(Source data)
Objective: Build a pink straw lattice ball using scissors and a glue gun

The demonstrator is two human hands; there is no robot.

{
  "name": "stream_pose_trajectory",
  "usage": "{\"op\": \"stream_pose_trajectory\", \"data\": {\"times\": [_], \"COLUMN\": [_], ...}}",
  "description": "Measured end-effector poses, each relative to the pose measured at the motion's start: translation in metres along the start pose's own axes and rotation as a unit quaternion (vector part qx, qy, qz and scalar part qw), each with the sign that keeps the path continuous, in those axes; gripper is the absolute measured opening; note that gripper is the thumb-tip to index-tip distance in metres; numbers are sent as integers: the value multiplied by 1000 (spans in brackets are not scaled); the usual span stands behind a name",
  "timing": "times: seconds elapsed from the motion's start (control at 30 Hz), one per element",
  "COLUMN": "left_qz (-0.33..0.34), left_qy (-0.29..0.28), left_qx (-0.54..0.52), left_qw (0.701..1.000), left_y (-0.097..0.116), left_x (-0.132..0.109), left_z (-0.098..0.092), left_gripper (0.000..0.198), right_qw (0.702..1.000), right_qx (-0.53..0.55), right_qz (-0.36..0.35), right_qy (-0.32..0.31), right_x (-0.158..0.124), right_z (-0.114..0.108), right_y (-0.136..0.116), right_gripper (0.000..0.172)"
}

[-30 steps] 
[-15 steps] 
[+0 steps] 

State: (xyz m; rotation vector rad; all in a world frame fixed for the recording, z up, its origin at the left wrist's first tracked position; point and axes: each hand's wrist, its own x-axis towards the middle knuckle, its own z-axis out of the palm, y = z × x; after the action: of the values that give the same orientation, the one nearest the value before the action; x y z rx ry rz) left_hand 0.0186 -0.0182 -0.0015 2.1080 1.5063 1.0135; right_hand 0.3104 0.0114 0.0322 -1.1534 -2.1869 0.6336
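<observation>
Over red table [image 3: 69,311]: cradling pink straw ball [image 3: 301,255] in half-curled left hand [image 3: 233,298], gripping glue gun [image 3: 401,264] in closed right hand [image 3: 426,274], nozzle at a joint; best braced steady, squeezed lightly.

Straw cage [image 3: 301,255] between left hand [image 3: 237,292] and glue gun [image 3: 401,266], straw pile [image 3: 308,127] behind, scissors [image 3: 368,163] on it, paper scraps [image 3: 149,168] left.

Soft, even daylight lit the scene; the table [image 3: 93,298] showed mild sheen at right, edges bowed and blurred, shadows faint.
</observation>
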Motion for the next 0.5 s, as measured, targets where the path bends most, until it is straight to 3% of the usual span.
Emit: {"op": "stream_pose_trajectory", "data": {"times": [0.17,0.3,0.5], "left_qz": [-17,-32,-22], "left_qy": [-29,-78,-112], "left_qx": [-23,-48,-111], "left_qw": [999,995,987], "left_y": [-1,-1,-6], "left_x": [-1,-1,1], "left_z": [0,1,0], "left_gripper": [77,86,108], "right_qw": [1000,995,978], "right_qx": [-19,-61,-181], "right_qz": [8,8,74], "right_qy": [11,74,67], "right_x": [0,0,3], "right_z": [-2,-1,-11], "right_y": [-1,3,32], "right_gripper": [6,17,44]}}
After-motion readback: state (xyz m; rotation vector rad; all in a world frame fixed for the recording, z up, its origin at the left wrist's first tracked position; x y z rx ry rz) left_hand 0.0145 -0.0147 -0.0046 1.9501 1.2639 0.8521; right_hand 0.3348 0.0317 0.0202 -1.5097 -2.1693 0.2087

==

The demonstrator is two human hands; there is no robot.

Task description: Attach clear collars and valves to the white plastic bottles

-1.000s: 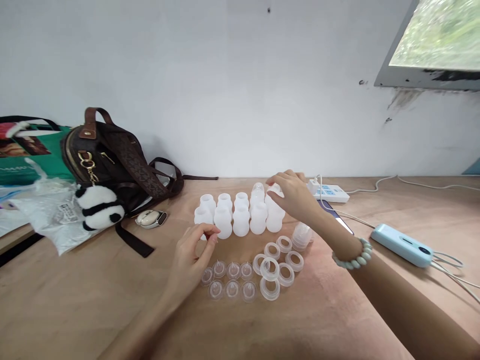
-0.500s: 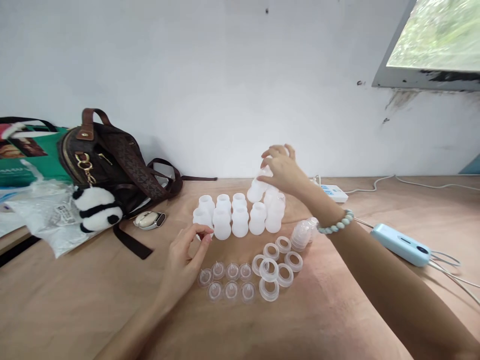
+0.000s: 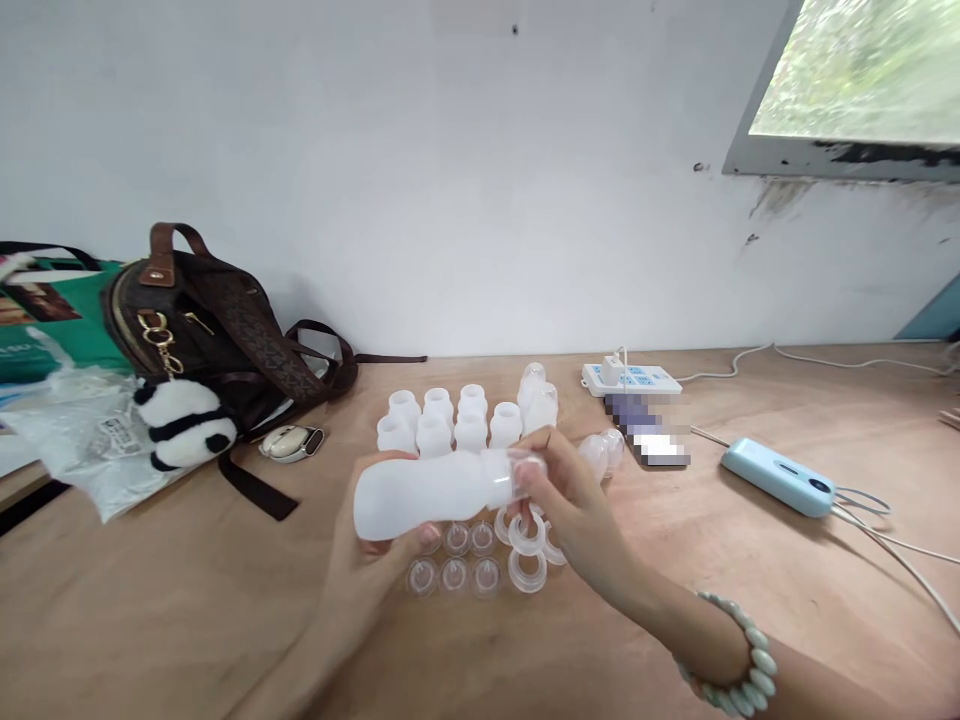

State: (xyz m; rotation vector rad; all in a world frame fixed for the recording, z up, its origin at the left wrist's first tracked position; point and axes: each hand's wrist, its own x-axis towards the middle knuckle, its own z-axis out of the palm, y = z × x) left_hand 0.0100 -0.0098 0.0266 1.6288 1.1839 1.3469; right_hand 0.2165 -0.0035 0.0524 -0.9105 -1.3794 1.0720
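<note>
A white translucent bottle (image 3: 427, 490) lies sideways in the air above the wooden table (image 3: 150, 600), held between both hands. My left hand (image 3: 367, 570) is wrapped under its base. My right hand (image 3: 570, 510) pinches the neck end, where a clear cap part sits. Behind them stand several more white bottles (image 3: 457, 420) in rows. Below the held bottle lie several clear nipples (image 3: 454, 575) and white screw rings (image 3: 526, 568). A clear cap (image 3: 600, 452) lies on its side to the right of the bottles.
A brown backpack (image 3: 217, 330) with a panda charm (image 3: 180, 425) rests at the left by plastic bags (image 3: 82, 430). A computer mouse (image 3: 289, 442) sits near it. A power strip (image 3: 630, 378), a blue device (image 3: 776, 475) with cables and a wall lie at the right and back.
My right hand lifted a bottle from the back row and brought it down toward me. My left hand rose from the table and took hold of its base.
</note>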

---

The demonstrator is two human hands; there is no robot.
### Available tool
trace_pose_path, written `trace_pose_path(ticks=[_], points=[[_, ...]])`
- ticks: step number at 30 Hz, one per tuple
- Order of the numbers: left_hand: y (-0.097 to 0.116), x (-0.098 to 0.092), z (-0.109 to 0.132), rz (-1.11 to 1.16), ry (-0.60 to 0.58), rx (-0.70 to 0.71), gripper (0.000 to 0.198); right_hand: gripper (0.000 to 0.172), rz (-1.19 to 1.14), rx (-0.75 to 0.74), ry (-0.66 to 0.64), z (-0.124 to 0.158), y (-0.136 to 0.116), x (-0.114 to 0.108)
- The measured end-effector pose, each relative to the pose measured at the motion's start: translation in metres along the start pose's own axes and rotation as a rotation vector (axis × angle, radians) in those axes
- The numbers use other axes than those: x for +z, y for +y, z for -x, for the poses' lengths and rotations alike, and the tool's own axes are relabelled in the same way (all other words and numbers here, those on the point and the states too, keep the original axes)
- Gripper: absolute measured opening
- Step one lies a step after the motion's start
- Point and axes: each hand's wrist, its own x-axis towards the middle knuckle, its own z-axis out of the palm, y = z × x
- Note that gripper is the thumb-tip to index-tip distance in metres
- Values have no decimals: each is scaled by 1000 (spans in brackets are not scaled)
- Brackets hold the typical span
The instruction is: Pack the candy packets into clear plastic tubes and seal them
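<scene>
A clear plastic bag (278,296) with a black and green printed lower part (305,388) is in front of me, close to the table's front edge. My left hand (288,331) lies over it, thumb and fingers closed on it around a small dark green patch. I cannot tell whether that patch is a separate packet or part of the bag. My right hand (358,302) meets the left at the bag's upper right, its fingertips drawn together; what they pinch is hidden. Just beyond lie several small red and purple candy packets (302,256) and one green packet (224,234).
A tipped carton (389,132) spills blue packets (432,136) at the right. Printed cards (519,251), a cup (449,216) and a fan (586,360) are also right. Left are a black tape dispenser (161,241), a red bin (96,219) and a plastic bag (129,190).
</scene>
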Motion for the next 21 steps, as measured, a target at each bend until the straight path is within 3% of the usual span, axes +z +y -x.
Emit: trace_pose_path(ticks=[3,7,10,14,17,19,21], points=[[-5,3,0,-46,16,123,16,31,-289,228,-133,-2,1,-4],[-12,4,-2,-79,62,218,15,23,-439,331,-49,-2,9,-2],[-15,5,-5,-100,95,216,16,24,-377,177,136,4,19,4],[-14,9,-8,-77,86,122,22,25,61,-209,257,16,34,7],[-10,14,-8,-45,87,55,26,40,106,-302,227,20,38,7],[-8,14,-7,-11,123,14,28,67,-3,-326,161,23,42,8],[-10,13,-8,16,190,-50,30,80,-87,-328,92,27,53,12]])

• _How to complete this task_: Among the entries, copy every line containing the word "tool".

• _Answer to the problem_:
### Available tool
- The numbers use other axes than those: x for +z, y for +y, z for -x, for the poses' lengths and rotations alike, and the tool's own axes are relabelled in the same way (all other words and numbers here, those on the point and the states too, keep the original axes)

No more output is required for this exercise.